JOSEPH CONRAD & THE ATHENÆUM
19 Sep. '08
The Athenæum is a serious journal, genuinely devoted to learning. The mischief is that it will persist in talking about literature. I do not wish to be accused of breaking a butterfly on a wheel, but the Athenæum's review of Mr. Joseph Conrad's new book, "A Set of Six," in its four thousand two hundred and eighteenth issue, really calls for protest. At that age the Athenæum ought, at any rate, to know better than to make itself ridiculous. It owes an apology to Mr. Conrad. Here we have a Pole who has taken the trouble to come from the ends of the earth to England, to learn to speak the English language, and to write it like a genius; and he is received in this grotesque fashion by the leading literary journal!

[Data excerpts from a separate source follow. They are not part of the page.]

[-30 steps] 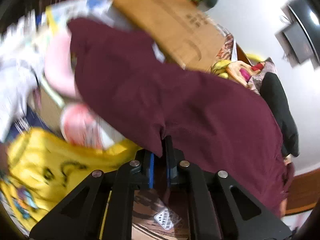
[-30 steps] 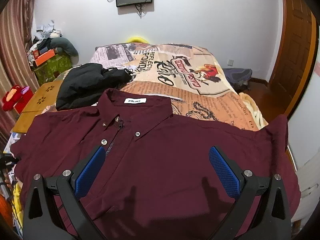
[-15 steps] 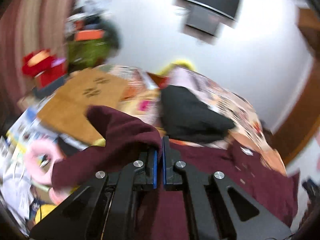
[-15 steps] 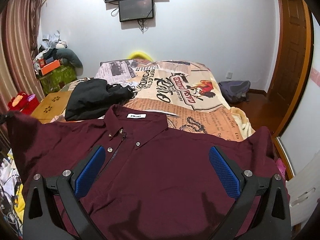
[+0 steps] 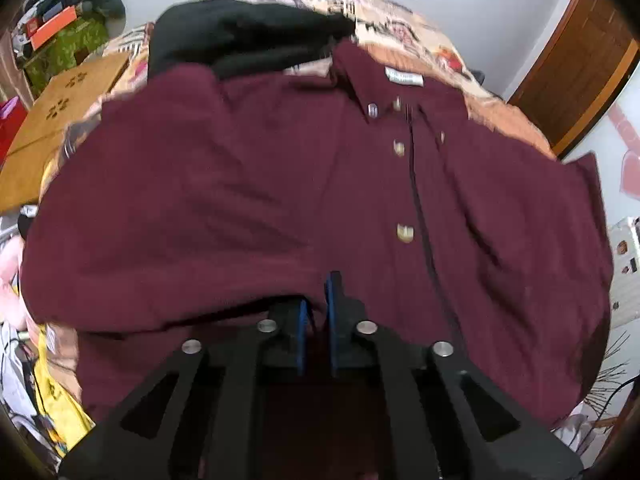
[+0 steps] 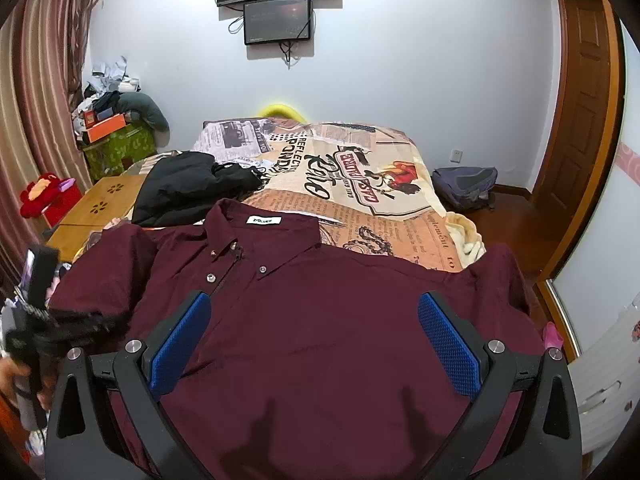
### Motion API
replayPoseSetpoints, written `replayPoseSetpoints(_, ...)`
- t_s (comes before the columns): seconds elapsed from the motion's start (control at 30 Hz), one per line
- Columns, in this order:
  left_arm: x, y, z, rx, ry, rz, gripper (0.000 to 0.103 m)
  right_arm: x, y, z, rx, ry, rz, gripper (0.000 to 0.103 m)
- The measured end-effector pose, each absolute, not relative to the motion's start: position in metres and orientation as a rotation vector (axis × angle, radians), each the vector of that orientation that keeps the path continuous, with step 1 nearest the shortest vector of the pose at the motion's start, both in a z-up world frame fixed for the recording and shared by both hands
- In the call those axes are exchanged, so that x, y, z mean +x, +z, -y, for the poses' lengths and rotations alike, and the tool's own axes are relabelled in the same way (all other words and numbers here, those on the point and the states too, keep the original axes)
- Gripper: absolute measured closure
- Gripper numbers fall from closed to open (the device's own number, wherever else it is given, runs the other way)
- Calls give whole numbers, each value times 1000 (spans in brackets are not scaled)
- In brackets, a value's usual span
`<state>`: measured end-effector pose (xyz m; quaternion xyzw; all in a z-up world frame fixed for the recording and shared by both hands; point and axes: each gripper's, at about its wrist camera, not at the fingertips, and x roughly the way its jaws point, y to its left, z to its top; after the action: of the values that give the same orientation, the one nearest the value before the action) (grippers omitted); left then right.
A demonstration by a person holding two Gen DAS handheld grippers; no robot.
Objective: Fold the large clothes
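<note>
A large maroon button-up shirt (image 6: 328, 320) lies face up on the bed, collar toward the far wall; it also fills the left wrist view (image 5: 248, 184). My left gripper (image 5: 318, 312) is shut on the shirt's left sleeve edge and holds it lifted over the shirt body. It shows blurred at the left edge of the right wrist view (image 6: 44, 320). My right gripper (image 6: 314, 338) is open and empty, hovering above the shirt's lower chest.
A black garment (image 6: 192, 188) lies on the bed beyond the shirt's left shoulder. The bed has a printed newspaper-pattern cover (image 6: 360, 184). A wooden folding table (image 6: 96, 208) and clutter stand left of the bed. A backpack (image 6: 466, 186) lies on the floor at right.
My left gripper has swung up and to the right with the sleeve, carrying it over the shirt body. The right gripper has risen slightly and stayed open.
</note>
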<state>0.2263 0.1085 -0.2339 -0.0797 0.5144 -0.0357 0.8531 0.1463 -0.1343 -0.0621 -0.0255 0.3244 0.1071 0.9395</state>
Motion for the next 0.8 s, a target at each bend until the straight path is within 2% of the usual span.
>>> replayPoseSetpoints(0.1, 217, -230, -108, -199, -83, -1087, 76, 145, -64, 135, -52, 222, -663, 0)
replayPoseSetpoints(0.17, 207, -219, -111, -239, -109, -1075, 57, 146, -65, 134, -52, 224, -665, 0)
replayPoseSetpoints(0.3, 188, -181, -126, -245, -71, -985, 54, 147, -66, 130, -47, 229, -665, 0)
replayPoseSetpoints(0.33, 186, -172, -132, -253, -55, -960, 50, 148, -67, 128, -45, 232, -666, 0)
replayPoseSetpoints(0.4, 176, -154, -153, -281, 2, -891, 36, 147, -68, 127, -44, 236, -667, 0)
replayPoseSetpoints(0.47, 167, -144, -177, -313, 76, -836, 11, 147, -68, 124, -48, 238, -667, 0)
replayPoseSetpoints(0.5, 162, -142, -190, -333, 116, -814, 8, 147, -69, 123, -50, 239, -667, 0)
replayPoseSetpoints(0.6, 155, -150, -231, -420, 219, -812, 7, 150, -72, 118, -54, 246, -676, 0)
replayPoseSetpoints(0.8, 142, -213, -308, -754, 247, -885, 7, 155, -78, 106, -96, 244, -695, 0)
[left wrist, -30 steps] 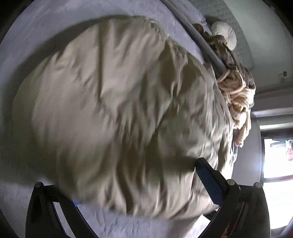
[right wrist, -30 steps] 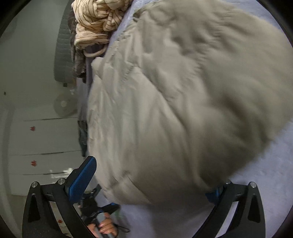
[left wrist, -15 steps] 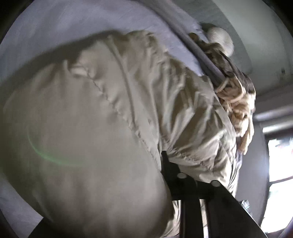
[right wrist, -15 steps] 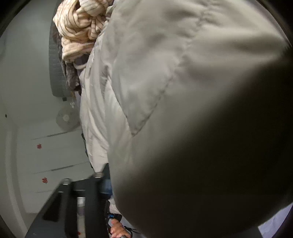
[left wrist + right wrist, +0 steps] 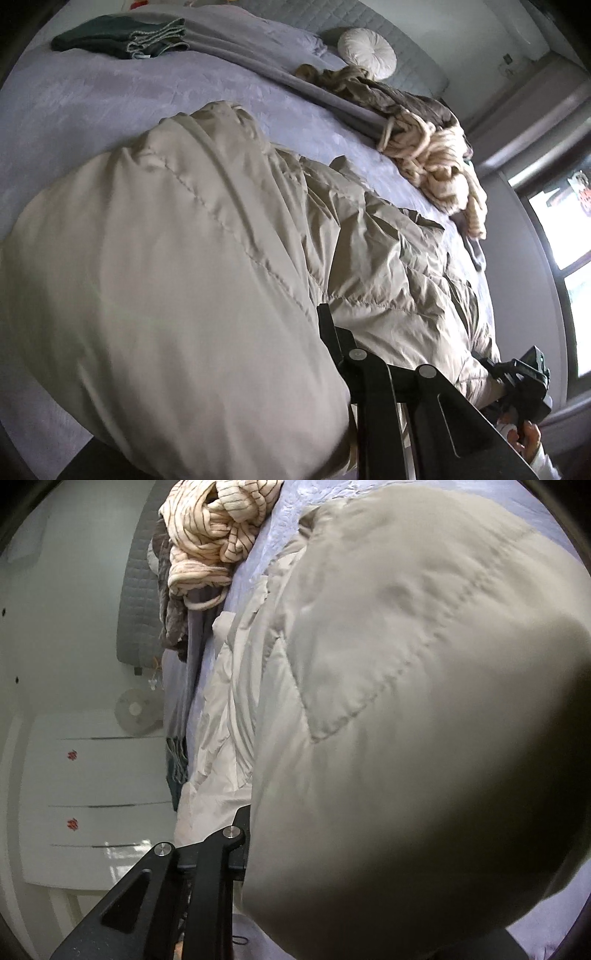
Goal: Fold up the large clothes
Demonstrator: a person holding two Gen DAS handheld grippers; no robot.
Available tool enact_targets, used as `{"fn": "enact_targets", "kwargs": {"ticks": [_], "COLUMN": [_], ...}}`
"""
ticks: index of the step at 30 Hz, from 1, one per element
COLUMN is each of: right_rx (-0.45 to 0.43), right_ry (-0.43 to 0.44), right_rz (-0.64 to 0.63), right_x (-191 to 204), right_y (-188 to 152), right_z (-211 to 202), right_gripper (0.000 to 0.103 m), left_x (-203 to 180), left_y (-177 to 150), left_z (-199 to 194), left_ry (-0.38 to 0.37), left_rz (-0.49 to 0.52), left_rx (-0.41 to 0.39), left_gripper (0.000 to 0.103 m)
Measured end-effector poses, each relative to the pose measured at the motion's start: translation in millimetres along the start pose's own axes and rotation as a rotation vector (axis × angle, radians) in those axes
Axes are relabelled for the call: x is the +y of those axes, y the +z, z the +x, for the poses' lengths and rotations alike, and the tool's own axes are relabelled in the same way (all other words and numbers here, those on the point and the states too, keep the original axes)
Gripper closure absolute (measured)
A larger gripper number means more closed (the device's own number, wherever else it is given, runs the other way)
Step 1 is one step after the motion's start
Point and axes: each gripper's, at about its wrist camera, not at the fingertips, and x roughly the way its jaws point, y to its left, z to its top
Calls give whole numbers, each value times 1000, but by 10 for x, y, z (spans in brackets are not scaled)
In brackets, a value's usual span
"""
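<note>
A large beige quilted puffer jacket lies on the lavender bed and bulges up close to both cameras. My left gripper is shut on a fold of the jacket; only its right finger shows, the rest is under fabric. My right gripper is shut on the jacket too; only its left finger shows beside the bulging fabric. The other hand-held gripper shows at the right edge of the left wrist view, at the jacket's hem.
A pile of clothes with a cream striped knit lies at the bed's edge. A folded dark green garment and a round white cushion are near the headboard. White drawers and a small fan stand by the bed; a window is right.
Both grippers went from open around the jacket's edge to shut on it. The gripped fabric has lifted and now bulges in front of both cameras.
</note>
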Motion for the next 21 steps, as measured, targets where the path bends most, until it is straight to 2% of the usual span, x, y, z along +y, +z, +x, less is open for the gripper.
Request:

Truly, the Athenæum's review resembles nothing so much as the antics of a provincial mayor round a foreign monarch sojourning in his town.
For, of course, the Athenæum is obsequious. In common with every paper in this country, it has learnt that the proper thing is to praise Mr. Conrad's work. Not to appreciate Mr. Conrad's work at this time of day would amount to bad form. There is a cliche in nearly every line of the Athenæum's discriminating notice. "Mr. Conrad is not the kind of author whose work one is content to meet only in fugitive form," etc. "Those who appreciate fine craftsmanship in fiction," etc. But there is worse than clichés. For example: "It is too studiously chiselled and hammered-out for that." (God alone knows for what.) Imagine the effect of studiously chiselling a work and then hammering it out! Useful process! I wonder the Athenæum did not suggest that Mr. Conrad, having written a story, took it to Brooklands to get it run over by a motor-car. Again: "His effects are studiously wrought, although—such is his mastery of literary art—they produce a swift and penetrating impression." Impossible not to recall the weighty judgment of one of Stevenson's characters upon the Athenæum: "Golly, what a paper!"